Internet Addiction Increases Risk of Mental Illness

Written by Dr. Andrew Doan & Brooke Strickland on .

A new study out of McMaster University in Canada found that young people that are addicted to the Internet are more likely to develop mental health issues such as ADHD, anxiety, inability to focus, and depression. For the study, 254 students were given the Internet Addiction Test (IAT) which was developed in 1998, then they designed their own testing scale to measure results. The data showed that those that screened positive for addiction on the IAT as well as on the researcher’s scale had difficulty dealing with daily activities at home, work, school, or in social situations. The data showed that 33 students were addicted to the Internet and 55.8% of students found it hard to control their use of streaming videos and 47.9% could not keep from using social media. About 28.5% of students in the study were hooked on instant messaging tools. The team also found that 42.1% of the students that were surveyed had mental issues that were linked to excessive use of the Internet. (1)  This study also lines up with findings out of the University of Bergren earlier in 2016, where researchers found links between gaming/Internet addiction and more instances of ADHD, depression, and obsessive-compulsive disorder. (2)

Internet addiction is changing how children and young adults process feelings and interact with other people. For those that are severely addicted to the Internet or use of technology, they often exhibit signs of social awkwardness or are withdrawn. They can sometimes act hostile or angry and have difficulty expressing their feelings or thoughts in healthy ways. Because they have difficulty coping with real life, they turn to technology, gaming, pornography, or other technology outlets to seek acceptance or affirmation. 

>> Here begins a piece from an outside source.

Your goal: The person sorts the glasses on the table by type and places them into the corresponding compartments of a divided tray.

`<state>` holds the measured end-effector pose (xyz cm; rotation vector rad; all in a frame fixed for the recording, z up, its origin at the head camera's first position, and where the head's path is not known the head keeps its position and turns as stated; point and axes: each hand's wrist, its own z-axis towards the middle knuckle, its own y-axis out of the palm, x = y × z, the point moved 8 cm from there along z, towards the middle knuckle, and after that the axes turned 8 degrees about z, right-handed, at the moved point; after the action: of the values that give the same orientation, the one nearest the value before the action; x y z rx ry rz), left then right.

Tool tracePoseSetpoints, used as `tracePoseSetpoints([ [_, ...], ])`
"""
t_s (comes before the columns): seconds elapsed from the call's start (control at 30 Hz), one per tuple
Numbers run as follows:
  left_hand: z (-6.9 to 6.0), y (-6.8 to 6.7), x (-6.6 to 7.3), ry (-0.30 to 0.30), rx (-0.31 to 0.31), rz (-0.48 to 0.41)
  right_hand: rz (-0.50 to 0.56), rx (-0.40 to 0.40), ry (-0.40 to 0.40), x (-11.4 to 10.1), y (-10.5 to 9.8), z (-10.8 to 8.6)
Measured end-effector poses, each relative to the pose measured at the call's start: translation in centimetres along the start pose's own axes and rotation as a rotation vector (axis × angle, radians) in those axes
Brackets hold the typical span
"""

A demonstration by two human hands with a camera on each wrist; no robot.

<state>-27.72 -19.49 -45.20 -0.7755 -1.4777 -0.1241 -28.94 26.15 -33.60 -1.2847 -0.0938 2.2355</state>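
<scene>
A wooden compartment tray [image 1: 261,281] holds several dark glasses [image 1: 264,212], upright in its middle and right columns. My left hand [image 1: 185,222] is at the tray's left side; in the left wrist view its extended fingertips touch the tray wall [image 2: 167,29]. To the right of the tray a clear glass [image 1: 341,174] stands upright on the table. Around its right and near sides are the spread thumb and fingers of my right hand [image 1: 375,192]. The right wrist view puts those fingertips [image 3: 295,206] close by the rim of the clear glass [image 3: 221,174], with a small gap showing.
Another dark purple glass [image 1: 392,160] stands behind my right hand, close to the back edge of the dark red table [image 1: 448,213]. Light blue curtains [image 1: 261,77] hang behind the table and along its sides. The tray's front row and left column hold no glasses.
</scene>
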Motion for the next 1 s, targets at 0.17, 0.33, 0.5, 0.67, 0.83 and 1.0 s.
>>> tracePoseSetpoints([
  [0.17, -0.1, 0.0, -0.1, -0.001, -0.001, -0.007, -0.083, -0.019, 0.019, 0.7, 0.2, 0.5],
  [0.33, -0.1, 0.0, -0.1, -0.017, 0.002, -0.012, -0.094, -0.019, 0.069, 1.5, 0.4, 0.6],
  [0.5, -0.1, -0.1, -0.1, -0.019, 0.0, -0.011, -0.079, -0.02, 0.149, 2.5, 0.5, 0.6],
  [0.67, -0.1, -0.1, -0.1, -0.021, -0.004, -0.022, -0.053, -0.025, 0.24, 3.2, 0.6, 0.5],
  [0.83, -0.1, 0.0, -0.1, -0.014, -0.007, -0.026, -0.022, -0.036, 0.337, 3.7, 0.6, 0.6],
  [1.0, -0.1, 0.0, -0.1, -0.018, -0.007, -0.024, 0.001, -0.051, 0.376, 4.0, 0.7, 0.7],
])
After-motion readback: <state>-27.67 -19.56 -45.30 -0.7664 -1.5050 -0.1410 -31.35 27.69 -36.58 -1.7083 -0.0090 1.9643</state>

Can Internet addiction be cured?
Curing addiction is very complex. Whether it’s video game addiction, pornography addiction, social media addiction, or addiction to drugs or alcohol, researchers are still exploring new ideas and options that can help those living with an addiction to break free. If you or someone you know is addicted to the Internet, the first step is to recognize that there is a problem and start making a proven effort to change behavior. This could be by taking small steps to reduce use of the web or by seeking professional advice from a counselor that specializes in digital addiction.   

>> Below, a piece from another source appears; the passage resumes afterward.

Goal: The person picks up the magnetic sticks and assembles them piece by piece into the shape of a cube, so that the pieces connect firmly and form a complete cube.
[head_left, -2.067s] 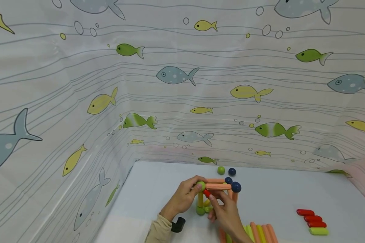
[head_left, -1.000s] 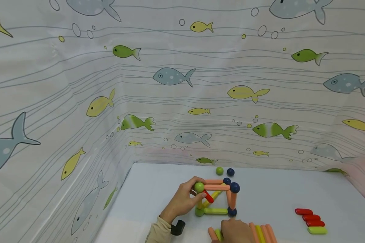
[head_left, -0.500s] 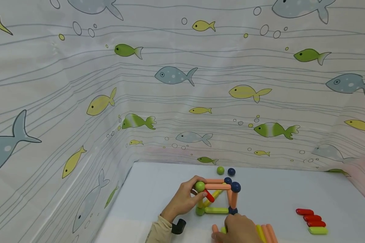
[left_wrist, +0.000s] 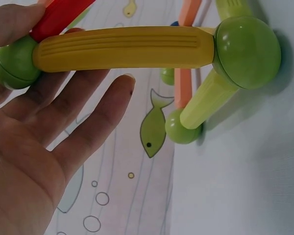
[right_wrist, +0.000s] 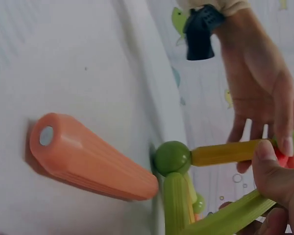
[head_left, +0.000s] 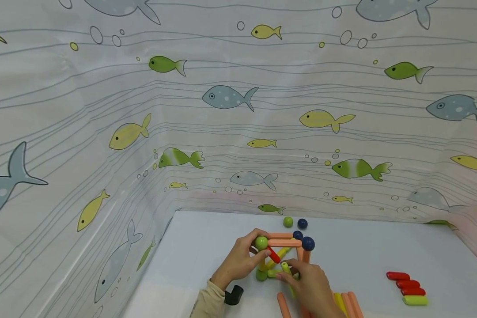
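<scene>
A frame of sticks and balls stands on the table, with orange sticks (head_left: 284,243) along its top and dark blue balls (head_left: 308,243) at its right corners. My left hand (head_left: 240,258) grips its upper left green ball (head_left: 261,242), thumb by a short red stick (head_left: 274,255) that slants down from it. A yellow stick (left_wrist: 127,48) joins that ball to the lower green ball (left_wrist: 247,52). My right hand (head_left: 312,282) pinches a yellow-green stick (right_wrist: 230,214) in front of the frame's lower part, partly hiding the bottom stick.
Behind the frame lie a loose green ball (head_left: 288,221) and a dark blue ball (head_left: 302,223). Orange and yellow sticks (head_left: 355,304) lie near the front edge beside my right forearm. Red sticks (head_left: 407,284) and one yellow-green stick (head_left: 415,300) lie to the right.
My right hand left the red stick at the ball, reached down to the front sticks, and has come back up to the frame with a yellow-green one. My left hand keeps its hold.
</scene>
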The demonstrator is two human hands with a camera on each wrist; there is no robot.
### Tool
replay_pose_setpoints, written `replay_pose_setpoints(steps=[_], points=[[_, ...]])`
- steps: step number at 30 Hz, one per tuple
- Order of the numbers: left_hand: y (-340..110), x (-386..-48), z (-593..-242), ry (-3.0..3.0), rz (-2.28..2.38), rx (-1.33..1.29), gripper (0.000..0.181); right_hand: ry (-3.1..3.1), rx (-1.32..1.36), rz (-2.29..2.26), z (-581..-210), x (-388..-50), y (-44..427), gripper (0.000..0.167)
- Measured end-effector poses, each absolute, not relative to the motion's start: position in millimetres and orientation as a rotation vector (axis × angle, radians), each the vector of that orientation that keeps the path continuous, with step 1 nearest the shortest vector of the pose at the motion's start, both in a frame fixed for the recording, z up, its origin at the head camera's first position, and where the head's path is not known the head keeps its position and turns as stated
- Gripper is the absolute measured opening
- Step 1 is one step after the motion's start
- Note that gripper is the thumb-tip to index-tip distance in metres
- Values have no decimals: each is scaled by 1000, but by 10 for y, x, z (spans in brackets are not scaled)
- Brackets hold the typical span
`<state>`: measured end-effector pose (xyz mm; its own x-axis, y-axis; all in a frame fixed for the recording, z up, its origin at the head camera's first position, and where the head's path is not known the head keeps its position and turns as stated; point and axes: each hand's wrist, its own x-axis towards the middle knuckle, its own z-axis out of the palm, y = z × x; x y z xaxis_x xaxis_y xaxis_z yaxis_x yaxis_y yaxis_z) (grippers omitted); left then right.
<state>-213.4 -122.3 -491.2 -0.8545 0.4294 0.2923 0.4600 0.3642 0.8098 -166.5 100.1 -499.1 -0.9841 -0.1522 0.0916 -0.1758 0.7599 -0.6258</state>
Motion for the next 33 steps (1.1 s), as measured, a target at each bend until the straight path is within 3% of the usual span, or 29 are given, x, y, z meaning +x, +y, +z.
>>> replay_pose_setpoints(steps=[13, 33], points=[[-1206, -2123, -4901, -2586, -1553, -806, 30, -2855, 293, 820, -5060, -1693, 925, 26], [-1191, -2107, -4890, -2580, -1566, -836, 31, -2810, 281, 762, -5093, -1735, 837, 34]])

The Internet should never have complete control over your mind or have a negative impact on the way you interact with life or deal with your responsibilities. If you or someone you know is showing signs of technology, pornography, or Internet addiction, seek help immediately and start establishing boundaries. For more information:

  1. Palanisamy, Saranya. “Internet Addiction Ups Risks of Other Mental Health Problems: Study.” Tech Times. September 19, 2016.  Accessed online September 19, 2016.
  2. “Videogame addiction linked to ADHD.” Science Daily. April 25, 2016.
    Accessed online May 22, 2016.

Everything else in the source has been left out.